Setelah hari olahraga selesai, aku memutuskan untuk tidak pulang bersama Mai seperti yang kulakukan setiap hari. Aku mengatakan kepadanya bahwa ibu aku ingin aku segera pulang. Dia bersikeras untuk mengantarku ke sana, tetapi aku segera naik taksi dan kembali ke apartemen tanpa mendengarkannya.
Ketika aku tiba di apartemen aku, aku membuka pintu dan menyeret kaki aku yang lelah ke kamar tidur. Aku menjatuhkan diri ke seprai bahkan tanpa berpikir untuk mandi. Aku sebenarnya sensitif terhadap kebersihan; Biasanya kalau pulang kerja aku selalu mandi sebelum tidur, apapun yang terjadi, namun saat itu aku sedang tidak mood untuk mandi karena merasakan ada beban di dalam diriku.
Aku tidak sengaja membuat diri aku berantakan.
Aku menatap langit-langit dan melihat bayangan Uea dan Mai berbicara dengan gembira satu sama lain. Itu terjadi sebagai kilas balik. Seharusnya aku bahagia karena apa yang kuinginkan akhirnya menjadi kenyataan, namun perasaanku malah menjatuhkanku.
Meskipun aku belum pernah menjalin hubungan yang serius, saat aku berusia dua puluh tujuh tahun, aku tidak begitu naif tentang cinta sehingga aku tidak mengerti apa yang salah dengan diriku. Itu cukup jelas dari caraku bertindak ketika aku melihat mereka bahagia bersama.
Sepertinya aku menghabiskan terlalu banyak waktu dengan Mai sehingga aku tidak sengaja... jatuh cinta padanya.
Aku menutupi wajahku dengan tanganku, merasakan hatiku berat. Aku hanyalah seorang anak laki-laki, bukan batu. Saat seseorang mendekatiku dengan niat baik, wajar jika aku mempunyai perasaan, tapi, dalam kasusku, aku selalu mendapati bahwa perasaan itu hanya baik padaku agar aku bisa lebih dekat dengan teman-temanku, bukan aku. Betapapun besarnya keinginanku untuk mengubah hal ini, kenyataannya memang begitu.
Beberapa orang memang ditakdirkan untuk menyendiri. Setelah berkali-kali, aku seharusnya belajar, tapi aku tetap membiarkan hal itu mempengaruhi aku.

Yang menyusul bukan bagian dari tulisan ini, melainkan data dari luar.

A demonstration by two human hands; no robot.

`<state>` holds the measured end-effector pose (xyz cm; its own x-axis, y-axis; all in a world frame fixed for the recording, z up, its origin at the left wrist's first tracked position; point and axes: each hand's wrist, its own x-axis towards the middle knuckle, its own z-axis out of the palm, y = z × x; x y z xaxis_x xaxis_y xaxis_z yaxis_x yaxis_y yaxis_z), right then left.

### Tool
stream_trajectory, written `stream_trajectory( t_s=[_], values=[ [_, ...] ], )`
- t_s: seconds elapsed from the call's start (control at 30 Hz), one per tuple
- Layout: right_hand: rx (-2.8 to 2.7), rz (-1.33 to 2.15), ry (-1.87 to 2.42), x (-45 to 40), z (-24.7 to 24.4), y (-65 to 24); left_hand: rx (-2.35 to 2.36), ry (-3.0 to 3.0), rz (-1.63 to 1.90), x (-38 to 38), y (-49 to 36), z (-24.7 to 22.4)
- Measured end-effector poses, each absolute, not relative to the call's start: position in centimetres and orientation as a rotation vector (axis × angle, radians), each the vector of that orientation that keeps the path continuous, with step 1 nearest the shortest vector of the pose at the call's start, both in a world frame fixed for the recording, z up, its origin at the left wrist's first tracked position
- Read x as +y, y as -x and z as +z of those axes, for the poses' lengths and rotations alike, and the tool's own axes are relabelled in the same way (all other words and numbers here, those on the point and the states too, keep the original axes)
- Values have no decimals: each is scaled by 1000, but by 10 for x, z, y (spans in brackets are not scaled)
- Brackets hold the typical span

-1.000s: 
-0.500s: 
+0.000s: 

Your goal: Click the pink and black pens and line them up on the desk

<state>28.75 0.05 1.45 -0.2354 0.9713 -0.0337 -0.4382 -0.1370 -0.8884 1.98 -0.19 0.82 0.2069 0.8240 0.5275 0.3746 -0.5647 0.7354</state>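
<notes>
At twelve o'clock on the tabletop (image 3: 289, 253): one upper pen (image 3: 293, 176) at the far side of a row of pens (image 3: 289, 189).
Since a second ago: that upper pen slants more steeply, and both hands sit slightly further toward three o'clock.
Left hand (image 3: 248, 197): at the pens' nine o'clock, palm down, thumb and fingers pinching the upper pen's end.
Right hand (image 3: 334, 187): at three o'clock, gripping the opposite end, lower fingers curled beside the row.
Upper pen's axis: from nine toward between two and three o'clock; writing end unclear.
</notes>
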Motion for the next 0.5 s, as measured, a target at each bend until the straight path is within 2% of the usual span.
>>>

Aku menghela nafas panjang dan berat. Aku memikirkan wajah Mai dan ingin menampar diriku sendiri. Kamu melihat? Inilah dampak buruk dari menyendiri terlalu lama! Sekarang aku menjadi sensitif hanya dengan seseorang yang memperlakukan aku dengan baik. Maksudku, siapa yang tidak mau? Aku juga punya hati! Ini bukan hanya salahku; Mai juga punya pendapat dalam hal ini!
Saat aku memikirkan wajah cantiknya yang tersenyum, mau tak mau aku mengerucutkan bibirku dengan kepahitan. Pada akhirnya pria seperti Mai adalah orang jahat, bahkan lebih jahat dari playboy seperti King. Setidaknya temanku itu benar-benar brengsek, sedangkan Mai seperti manusia sempurna yang nyaris tanpa kekurangan, sehingga dia dengan mudah menarik perhatian orang-orang di sekitarnya.
Aku tidak tahu berapa banyak orang yang memiliki perasaan padanya, dan berapa banyak hati yang telah dia patahkan tanpa dia sadari.
"P'Jade."
Aku kasihan pada mereka... Patah hati seperti ini mungkin adalah perasaan terburuk. Dia merawatku, tapi mungkin orang lain juga.
"P'Jade?"
Tapi saat ini aku seharusnya merasa kasihan pada diriku sendiri. Aku tahu pasti bahwa Mai menyukai Uea, dan aku mengenalnya dengan baik, aku seharusnya tahu lebih baik untuk tidak jatuh cinta padanya! Jika aku tidak punya uang, setidaknya aku harus punya akal sehat. Aku tidak bisa memiliki keduanya.
"P'Jade!"
"Apa?!"
Aku terlonjak ketika mendengar suara keras bernada tinggi datang dari seorang gadis cantik di sebelahku. Dia menatapku erat dengan mata lensa kontak coklatnya.
"Aku meminta Kamu untuk membantu aku membawakan persembahan untuk biksu itu! Apakah Kamu tidak mendengar aku sama sekali?" Adik perempuanku yang cantik, Jan, mengeluh. Dia membuatku mengerti bahwa aku telah diseret ke kuil bersamanya hari itu.